# [ABOUT THIS EXERCISE]
When you reach the line with "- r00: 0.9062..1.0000" in the data below, begin printing lines exactly, and stop once the line with "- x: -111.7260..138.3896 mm" has been printed.
=== DATA FOR THIS TASK ===
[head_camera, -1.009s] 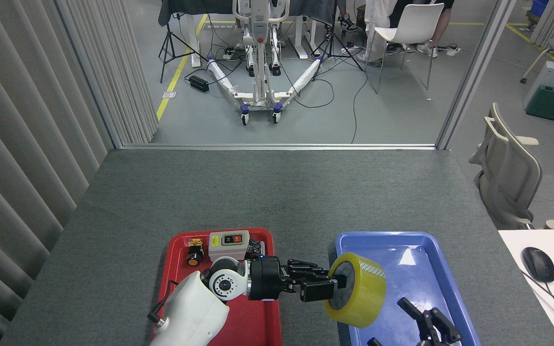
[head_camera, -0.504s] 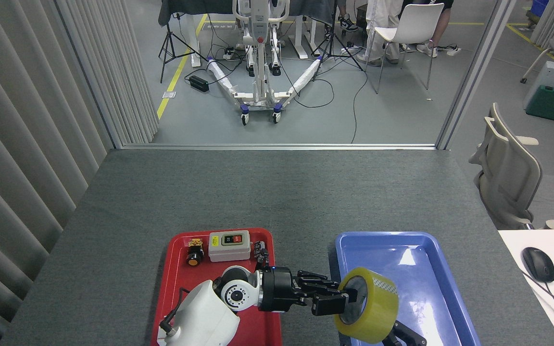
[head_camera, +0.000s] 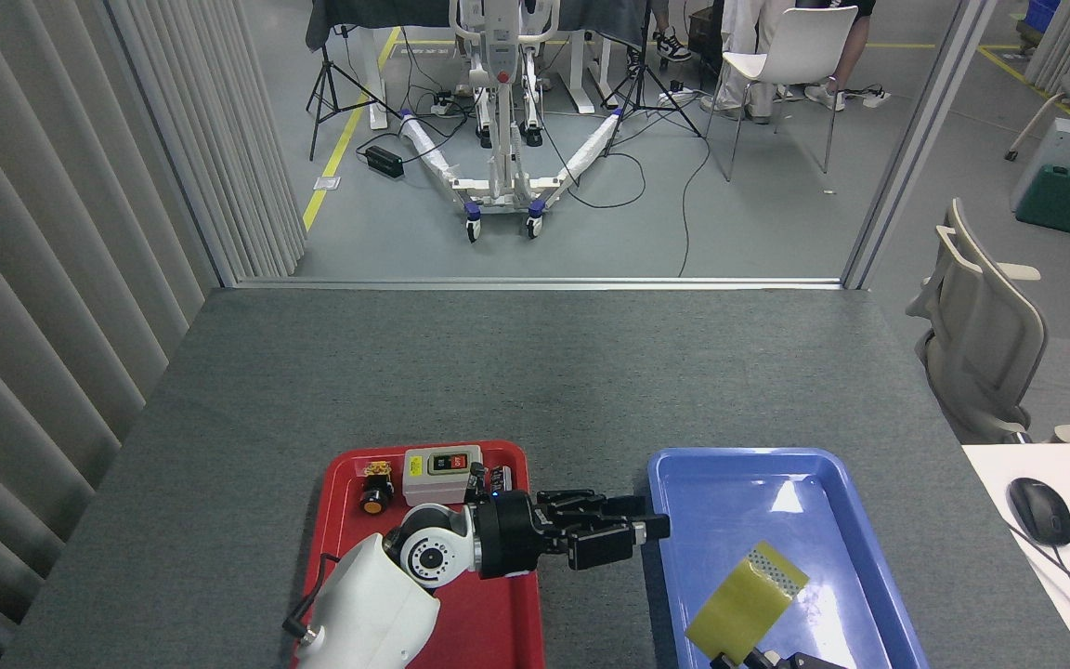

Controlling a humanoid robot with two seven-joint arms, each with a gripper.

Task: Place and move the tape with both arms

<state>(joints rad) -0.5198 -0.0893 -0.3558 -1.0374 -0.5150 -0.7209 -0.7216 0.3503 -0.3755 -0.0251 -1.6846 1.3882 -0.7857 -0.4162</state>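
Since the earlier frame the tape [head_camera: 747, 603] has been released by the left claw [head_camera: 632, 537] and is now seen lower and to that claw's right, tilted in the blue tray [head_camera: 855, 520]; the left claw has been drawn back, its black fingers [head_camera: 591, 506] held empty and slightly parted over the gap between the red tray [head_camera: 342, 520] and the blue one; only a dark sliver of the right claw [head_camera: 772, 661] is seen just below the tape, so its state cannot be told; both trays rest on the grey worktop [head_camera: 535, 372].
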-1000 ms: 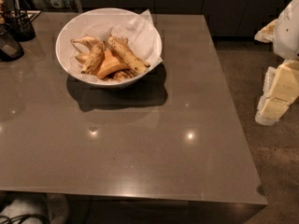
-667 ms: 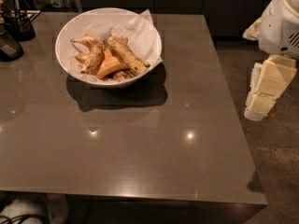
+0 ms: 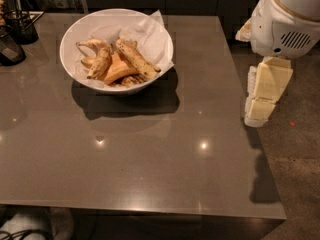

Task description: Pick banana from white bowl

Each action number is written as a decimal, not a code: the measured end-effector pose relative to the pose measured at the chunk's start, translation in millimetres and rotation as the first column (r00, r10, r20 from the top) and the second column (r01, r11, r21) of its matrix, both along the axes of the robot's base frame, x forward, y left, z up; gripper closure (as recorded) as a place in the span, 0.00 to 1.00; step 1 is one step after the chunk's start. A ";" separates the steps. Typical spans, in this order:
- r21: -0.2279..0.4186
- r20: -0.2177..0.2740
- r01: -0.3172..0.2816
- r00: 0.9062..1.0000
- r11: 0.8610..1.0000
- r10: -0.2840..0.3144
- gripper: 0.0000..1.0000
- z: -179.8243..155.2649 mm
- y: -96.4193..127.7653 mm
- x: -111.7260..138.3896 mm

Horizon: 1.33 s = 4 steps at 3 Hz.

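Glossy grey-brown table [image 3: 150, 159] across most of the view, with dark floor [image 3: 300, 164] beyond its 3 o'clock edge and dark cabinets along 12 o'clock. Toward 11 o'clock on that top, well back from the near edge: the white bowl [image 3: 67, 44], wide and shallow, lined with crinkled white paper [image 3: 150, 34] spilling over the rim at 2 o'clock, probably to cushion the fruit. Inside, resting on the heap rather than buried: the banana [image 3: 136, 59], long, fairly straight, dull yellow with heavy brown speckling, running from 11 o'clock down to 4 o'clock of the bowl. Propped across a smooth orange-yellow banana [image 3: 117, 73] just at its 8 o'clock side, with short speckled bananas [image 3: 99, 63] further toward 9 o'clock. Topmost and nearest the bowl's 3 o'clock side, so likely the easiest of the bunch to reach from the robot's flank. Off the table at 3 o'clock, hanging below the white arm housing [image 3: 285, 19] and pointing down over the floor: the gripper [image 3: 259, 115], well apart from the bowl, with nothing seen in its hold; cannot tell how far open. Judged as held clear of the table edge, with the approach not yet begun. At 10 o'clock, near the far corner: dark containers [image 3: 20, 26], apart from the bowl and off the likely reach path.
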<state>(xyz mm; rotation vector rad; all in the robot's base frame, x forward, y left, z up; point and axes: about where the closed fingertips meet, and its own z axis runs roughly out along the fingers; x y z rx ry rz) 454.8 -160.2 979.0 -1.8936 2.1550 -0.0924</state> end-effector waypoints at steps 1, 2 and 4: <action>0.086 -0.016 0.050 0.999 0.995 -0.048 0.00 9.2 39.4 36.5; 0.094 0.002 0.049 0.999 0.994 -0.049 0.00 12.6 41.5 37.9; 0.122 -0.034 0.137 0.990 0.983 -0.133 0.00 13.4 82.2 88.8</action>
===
# [EXERCISE SOLUTION]
- r00: 0.9062..1.0000
- r11: 0.8610..1.0000
- r10: -0.2840..0.3144
- gripper: 0.0000..1.0000
- z: -179.8243..155.2649 mm
- y: -96.4193..127.7653 mm
- x: -111.7260..138.3896 mm

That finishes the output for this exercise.